# Gehäuse mit Kabelmanagement und guter Kühlung gesucht!



## AnDCrySis (15. Mai 2011)

*Gehäuse mit Kabelmanagement und guter Kühlung gesucht!*

Servus!

ich bin zurzeit auf der Suche nach einem neuen Gehäuse, da ich festgestellt hab dass ich mit meinen gesleevten Kabeln bei meinem Antec DF 35 nicht zurecht komm. Der Platz dafür ist einfach viel zu gering und das größte Mango ist dass das Kabelmanagement fehlt.

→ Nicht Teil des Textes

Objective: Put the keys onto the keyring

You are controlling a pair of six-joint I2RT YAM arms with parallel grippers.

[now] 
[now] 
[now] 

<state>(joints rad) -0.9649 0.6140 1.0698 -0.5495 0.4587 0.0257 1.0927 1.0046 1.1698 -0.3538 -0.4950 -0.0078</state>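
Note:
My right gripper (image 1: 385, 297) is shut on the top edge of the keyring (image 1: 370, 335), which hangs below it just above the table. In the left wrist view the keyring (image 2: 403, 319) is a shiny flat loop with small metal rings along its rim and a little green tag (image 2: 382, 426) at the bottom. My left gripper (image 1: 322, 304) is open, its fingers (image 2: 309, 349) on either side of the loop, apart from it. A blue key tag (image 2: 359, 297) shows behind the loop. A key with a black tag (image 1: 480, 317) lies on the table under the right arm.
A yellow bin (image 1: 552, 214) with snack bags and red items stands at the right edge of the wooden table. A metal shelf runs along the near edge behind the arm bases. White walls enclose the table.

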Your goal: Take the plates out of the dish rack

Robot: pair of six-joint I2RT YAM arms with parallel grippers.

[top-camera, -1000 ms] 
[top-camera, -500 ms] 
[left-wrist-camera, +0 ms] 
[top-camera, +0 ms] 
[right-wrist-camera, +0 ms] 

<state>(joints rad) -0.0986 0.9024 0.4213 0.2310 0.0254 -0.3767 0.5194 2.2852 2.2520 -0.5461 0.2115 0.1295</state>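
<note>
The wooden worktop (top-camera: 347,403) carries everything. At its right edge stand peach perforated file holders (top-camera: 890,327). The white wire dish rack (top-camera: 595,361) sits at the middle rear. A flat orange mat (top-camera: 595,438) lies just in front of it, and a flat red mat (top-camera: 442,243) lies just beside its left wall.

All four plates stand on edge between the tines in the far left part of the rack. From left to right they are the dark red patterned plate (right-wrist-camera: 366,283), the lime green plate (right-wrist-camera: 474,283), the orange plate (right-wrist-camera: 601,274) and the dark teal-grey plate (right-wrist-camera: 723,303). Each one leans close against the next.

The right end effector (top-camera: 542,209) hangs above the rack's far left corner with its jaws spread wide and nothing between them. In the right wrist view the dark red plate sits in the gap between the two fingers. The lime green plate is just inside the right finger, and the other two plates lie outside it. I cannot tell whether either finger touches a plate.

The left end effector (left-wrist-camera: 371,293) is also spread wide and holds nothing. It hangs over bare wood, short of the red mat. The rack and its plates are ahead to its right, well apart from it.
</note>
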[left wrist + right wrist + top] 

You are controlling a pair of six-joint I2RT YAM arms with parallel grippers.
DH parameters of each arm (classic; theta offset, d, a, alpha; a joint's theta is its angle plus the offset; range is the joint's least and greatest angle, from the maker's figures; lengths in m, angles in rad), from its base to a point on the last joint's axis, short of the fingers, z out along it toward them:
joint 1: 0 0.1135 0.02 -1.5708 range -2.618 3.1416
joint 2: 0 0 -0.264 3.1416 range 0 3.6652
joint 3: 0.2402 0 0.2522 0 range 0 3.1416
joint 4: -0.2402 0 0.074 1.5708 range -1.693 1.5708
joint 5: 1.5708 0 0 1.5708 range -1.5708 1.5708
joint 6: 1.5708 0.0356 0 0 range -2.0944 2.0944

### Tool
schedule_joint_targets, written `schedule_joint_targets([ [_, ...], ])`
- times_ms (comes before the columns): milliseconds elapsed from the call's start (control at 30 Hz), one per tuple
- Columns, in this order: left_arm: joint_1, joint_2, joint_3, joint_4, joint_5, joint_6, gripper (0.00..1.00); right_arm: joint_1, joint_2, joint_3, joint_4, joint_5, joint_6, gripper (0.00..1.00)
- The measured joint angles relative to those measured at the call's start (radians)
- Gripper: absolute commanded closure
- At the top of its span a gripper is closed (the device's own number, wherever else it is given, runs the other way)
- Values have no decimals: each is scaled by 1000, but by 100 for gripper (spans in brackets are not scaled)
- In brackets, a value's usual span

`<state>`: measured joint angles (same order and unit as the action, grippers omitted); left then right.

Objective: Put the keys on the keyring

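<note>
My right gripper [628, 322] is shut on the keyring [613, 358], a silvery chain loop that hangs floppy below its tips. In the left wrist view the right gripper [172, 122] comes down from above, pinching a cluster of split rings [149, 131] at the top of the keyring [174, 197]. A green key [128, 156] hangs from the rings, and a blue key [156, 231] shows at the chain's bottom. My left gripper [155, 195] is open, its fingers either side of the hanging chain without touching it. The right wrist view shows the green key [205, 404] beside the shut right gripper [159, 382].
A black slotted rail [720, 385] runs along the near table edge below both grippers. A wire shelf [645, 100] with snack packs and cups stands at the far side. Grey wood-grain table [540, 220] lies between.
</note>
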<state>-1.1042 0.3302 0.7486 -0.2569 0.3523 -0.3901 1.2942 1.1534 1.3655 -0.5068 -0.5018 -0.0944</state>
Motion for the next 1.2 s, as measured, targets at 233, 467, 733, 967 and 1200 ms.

Was ich genau suche seht ihr ja oben im Titel, die Qualität sollte aber auch gut bis sehr gut ausfallen, denn es soll ja schließlich auch ein bisschen halten. 

Grüße


----------



## B3RG1 (15. Mai 2011)

*AW: Gehäuse mit Kabelmanagement und guter Kühlung gesucht!*

wo liegt denn dein budget? und welches format? reicht midi oder brauchst nen größeren tower? oder auch kleiner? alà µatx


----------



## facehugger (15. Mai 2011)

*AW: Gehäuse mit Kabelmanagement und guter Kühlung gesucht!*

Schau doch einfach mal hier rein:

Caseking.de » Gehäuse » Gehäusefinder

da solltest du etwa passendes finden. Kabelmanagement kannst du dort gleich mit auswählen

Gruß


----------



## AnDCrySis (15. Mai 2011)

*AW: Gehäuse mit Kabelmanagement und guter Kühlung gesucht!*

@ B3RG1

ja budget wäre so bei 100 €uronen, plus minus 20 max. und das ganz normale atx format muss kein bigtower sein, hauptsache kabelmanagement ist vorhanden und ich bekomm die gut unter 

ja da hab ich schon mal geguckt, aber weiß auch nicht so richtig was ich nehmen soll


----------



## mars321 (17. Mai 2011)

*AW: Gehäuse mit Kabelmanagement und guter Kühlung gesucht!*

Das Coolermaster 690 II advanced kann ich empfehlen:
Caseking.de » Gehäuse » Cooler Master » Cooler Master - RC-690 Serie » Cooler Master 690 II Advanced Midi-Tower KKN2 - pure black

Gibts auch in weiß:
Caseking.de » Gehäuse » Cooler Master » Cooler Master - RC-690 Serie » Cooler Master 690 II Lite Midi-Tower WWN3 - PCGH white


----------



## B3RG1 (17. Mai 2011)

*AW: Gehäuse mit Kabelmanagement und guter Kühlung gesucht!*

weitere Alternativen wären das Xigmatek Midgard (welches fast baugleich mit dem genannten Cooler Master ist) oder ein Lancool K58/62


----------